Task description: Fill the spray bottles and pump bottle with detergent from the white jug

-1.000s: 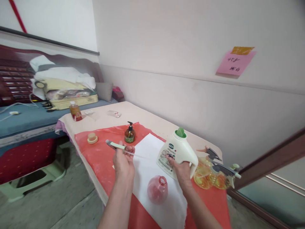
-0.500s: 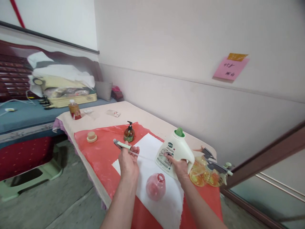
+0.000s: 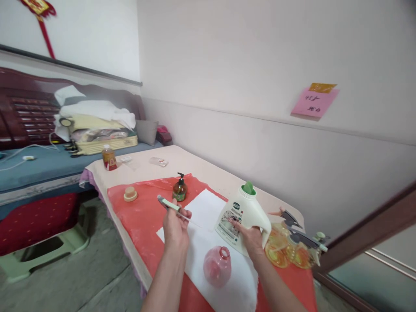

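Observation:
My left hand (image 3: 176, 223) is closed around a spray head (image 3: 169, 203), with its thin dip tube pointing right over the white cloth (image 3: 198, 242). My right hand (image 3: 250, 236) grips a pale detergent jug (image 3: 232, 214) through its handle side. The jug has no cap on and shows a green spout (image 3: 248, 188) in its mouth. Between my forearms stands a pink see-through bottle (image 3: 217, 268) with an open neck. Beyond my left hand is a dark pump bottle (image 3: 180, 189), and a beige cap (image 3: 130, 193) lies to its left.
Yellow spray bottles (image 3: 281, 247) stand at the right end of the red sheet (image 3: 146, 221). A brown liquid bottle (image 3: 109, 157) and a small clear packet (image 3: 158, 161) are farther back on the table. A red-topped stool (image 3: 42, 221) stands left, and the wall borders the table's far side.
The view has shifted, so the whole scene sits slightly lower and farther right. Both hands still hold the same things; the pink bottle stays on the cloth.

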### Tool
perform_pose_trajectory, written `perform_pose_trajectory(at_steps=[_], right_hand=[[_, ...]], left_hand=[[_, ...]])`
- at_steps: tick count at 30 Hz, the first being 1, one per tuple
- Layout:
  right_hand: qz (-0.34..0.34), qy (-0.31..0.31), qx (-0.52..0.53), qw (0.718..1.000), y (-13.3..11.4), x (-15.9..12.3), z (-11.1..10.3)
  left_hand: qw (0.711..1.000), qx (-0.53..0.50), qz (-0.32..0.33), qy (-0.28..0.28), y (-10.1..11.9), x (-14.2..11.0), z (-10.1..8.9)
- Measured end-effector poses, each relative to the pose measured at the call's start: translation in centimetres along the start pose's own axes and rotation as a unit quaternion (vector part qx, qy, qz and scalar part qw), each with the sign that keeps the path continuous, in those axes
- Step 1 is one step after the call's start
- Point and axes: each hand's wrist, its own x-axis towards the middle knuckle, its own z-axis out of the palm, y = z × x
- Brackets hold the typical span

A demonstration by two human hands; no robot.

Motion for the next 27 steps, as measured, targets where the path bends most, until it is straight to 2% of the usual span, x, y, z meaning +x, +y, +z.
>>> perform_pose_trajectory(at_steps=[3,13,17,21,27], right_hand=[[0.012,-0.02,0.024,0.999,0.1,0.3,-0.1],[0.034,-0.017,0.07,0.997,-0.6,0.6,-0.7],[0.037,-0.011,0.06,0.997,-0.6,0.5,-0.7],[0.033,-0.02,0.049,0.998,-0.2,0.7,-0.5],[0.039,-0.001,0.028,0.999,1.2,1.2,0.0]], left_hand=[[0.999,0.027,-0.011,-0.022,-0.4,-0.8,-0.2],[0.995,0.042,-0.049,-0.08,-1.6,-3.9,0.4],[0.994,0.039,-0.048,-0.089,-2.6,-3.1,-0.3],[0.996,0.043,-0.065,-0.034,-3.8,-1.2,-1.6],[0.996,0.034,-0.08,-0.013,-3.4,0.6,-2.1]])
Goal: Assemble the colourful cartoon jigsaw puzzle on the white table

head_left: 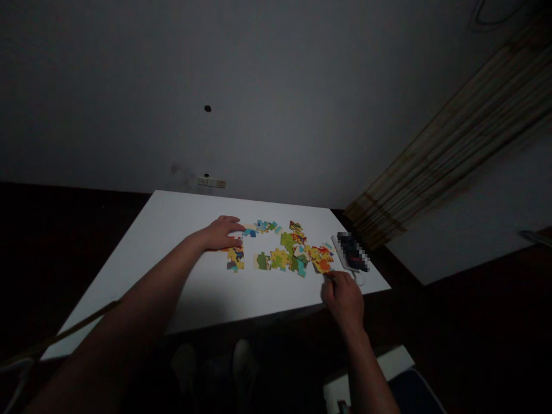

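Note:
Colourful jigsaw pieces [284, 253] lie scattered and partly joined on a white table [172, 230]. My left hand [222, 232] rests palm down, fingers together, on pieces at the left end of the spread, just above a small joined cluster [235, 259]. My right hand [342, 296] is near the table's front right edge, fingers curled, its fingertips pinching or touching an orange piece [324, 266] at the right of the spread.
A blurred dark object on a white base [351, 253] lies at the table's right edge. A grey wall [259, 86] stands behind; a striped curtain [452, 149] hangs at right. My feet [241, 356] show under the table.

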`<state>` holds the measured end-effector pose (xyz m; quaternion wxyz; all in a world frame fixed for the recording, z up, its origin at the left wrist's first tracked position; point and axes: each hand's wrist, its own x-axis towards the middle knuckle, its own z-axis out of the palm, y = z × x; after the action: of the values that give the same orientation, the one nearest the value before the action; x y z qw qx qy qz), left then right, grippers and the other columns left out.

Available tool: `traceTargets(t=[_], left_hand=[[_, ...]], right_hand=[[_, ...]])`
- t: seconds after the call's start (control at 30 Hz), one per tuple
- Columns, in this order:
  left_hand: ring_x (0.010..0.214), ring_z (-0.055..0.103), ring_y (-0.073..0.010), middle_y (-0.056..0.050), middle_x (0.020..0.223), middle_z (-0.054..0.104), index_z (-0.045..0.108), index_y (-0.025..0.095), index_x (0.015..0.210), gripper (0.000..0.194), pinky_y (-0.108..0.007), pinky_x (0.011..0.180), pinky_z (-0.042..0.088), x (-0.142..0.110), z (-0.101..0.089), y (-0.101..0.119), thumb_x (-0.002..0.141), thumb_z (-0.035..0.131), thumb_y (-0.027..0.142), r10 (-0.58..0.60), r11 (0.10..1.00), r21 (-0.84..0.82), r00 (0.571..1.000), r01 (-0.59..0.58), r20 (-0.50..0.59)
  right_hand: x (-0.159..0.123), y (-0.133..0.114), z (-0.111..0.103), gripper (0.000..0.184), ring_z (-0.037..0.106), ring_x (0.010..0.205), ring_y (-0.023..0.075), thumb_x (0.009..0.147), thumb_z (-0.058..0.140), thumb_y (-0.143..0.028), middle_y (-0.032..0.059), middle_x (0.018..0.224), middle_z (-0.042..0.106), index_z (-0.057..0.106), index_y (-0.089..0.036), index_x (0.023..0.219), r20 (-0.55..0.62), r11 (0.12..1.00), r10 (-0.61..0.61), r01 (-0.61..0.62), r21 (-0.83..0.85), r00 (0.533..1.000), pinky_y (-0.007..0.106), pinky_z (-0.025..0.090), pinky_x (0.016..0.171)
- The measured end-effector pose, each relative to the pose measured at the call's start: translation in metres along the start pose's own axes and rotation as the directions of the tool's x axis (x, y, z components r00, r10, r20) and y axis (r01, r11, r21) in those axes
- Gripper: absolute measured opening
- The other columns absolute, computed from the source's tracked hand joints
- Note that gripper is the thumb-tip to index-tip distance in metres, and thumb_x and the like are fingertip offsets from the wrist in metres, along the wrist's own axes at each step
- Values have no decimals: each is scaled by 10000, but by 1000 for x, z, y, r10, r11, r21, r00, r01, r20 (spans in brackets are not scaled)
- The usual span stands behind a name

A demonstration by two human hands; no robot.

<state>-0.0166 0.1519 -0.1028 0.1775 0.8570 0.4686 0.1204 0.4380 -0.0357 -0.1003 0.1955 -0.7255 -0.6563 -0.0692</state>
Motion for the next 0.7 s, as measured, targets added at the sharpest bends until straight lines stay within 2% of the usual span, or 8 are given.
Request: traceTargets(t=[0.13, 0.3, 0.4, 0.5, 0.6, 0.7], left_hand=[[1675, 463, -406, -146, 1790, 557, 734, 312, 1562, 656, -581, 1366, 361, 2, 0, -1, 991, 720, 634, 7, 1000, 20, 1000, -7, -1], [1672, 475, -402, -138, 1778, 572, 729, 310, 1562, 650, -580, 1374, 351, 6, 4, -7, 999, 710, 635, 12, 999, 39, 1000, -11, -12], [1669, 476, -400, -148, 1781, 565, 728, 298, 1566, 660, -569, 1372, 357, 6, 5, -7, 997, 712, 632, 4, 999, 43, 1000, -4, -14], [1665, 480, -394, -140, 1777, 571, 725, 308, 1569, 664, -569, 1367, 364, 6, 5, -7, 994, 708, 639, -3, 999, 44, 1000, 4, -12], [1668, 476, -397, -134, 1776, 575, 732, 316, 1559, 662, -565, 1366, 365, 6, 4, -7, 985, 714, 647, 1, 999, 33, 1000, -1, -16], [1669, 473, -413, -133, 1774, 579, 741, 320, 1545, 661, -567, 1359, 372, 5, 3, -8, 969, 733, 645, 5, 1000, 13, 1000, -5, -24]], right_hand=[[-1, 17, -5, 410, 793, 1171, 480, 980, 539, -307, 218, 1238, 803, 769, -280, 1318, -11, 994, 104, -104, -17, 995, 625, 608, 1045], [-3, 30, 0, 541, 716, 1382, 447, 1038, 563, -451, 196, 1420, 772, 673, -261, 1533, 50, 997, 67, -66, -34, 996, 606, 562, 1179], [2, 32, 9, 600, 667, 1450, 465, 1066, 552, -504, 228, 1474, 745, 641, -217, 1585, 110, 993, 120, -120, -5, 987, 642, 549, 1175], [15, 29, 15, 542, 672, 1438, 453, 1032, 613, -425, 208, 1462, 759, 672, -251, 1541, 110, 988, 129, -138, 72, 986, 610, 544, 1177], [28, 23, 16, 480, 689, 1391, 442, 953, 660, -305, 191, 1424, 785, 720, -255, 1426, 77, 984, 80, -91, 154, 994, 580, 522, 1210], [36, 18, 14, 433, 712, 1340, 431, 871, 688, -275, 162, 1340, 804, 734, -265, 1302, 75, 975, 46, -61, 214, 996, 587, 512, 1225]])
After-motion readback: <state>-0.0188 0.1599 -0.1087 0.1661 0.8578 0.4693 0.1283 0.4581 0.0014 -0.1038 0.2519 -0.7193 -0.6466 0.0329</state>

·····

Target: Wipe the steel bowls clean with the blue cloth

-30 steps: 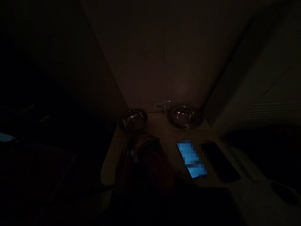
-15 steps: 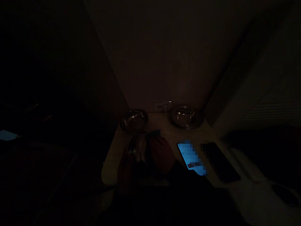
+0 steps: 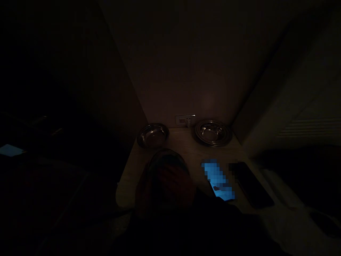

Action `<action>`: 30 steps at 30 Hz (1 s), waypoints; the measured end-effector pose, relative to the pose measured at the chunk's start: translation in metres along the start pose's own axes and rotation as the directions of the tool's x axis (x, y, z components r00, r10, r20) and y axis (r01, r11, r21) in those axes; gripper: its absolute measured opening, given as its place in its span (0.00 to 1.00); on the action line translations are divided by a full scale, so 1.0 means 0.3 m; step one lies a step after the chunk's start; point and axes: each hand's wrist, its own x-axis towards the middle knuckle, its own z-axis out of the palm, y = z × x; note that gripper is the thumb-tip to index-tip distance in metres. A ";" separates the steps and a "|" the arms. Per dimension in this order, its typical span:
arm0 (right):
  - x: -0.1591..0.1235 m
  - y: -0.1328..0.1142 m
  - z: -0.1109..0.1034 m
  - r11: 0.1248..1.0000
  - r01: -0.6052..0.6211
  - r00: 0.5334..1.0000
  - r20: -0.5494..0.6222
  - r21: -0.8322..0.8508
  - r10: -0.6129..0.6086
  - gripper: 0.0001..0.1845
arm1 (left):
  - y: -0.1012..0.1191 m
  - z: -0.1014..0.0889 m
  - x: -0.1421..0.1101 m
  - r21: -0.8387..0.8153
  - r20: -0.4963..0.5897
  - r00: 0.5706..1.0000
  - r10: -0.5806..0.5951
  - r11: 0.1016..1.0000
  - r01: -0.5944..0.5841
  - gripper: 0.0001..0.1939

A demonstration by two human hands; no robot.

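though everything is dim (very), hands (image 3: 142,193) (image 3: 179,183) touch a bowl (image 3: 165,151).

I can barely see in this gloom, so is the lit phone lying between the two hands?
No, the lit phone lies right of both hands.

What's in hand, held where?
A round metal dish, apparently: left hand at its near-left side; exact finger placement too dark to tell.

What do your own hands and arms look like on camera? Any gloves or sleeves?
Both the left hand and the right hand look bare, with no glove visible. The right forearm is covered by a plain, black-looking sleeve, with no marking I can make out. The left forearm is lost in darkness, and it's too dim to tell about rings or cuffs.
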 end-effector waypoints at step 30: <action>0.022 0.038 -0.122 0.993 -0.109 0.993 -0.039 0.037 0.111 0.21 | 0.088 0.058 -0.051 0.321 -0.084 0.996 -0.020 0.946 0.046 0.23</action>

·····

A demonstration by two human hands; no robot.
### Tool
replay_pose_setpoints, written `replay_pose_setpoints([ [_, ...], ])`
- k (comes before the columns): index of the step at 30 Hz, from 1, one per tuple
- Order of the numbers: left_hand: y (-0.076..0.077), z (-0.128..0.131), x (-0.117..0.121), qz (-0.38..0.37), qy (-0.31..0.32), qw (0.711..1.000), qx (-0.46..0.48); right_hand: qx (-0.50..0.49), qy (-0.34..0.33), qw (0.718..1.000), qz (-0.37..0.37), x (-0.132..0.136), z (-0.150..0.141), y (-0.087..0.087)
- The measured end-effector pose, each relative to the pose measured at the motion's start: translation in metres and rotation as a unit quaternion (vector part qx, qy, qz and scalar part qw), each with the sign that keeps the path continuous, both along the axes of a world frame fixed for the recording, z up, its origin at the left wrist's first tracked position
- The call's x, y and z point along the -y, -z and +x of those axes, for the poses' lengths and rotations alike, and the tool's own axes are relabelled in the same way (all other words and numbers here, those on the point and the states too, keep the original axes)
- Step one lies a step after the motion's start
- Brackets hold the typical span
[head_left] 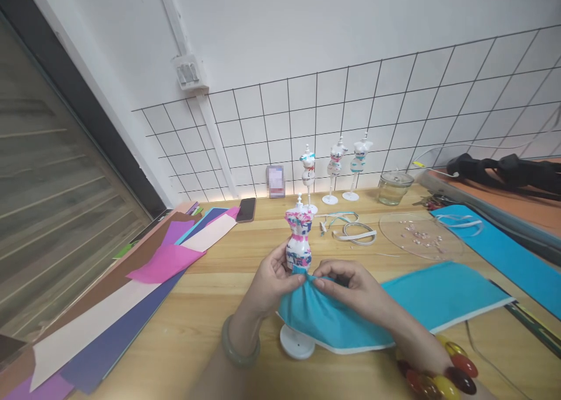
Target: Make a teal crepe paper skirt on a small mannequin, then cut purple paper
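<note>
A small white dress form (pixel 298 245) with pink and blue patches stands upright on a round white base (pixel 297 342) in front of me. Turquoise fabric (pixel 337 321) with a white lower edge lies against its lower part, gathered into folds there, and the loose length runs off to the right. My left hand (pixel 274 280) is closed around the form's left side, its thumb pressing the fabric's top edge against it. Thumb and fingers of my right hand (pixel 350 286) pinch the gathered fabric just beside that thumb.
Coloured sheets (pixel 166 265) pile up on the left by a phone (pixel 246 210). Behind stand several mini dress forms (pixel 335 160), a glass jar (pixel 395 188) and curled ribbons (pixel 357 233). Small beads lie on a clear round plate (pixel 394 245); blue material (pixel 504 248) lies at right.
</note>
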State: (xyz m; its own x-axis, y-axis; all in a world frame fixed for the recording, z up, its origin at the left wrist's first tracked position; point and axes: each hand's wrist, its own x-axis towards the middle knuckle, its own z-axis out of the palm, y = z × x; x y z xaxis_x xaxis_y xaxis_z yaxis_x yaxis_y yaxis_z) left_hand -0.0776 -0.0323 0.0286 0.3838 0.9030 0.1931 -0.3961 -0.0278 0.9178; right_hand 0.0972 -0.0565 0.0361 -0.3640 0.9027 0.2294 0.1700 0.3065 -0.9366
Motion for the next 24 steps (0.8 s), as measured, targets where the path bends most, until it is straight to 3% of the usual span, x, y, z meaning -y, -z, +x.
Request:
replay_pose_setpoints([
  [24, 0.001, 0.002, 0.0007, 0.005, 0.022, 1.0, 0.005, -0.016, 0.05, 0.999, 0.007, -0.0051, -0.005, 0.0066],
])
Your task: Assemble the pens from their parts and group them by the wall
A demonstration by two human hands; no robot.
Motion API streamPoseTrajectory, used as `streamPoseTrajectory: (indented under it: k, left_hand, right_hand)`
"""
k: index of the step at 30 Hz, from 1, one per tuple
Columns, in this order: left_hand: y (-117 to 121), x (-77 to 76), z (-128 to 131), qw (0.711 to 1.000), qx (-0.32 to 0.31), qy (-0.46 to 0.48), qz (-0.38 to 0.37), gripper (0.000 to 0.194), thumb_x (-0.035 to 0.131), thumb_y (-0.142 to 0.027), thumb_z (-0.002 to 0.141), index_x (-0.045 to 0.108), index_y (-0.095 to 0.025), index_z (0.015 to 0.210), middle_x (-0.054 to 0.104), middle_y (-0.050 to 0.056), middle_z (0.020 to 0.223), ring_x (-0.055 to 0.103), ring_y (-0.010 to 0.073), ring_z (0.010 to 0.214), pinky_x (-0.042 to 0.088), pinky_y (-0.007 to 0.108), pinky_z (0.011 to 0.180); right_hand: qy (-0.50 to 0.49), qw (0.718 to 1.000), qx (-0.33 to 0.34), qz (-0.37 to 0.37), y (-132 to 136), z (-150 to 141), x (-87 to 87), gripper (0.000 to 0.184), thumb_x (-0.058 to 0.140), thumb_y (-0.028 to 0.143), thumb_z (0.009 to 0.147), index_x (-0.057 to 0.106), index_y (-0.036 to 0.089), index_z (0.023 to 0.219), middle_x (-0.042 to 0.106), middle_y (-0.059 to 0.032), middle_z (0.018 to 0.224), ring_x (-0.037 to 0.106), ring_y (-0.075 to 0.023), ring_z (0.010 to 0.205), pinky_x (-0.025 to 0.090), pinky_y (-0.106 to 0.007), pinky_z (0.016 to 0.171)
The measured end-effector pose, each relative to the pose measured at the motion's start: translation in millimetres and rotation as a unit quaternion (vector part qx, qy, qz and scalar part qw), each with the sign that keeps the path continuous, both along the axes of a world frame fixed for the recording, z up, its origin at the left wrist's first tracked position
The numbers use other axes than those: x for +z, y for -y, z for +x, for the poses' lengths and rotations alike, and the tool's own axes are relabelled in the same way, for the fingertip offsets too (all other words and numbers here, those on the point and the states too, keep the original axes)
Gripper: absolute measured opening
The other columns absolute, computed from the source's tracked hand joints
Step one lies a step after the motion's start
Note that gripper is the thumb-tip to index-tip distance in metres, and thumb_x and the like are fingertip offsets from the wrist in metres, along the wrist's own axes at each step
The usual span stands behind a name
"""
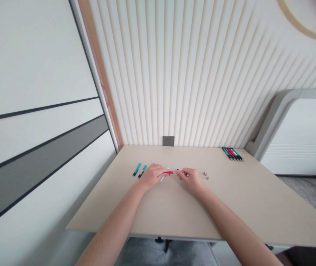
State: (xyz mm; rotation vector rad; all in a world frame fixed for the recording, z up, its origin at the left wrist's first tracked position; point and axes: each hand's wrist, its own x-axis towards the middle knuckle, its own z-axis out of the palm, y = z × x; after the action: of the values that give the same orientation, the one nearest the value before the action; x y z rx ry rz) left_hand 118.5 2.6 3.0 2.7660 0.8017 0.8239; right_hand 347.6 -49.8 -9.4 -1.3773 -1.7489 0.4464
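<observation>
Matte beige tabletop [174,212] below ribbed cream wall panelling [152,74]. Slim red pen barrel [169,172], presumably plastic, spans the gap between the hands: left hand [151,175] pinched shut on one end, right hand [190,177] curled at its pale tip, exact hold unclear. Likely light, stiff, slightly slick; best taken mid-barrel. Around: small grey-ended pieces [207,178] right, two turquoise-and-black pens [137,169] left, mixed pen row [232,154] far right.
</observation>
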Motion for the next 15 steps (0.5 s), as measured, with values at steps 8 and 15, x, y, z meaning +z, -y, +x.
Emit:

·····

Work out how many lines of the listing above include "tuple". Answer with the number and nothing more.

▶ RESPONSE TO THIS TASK
4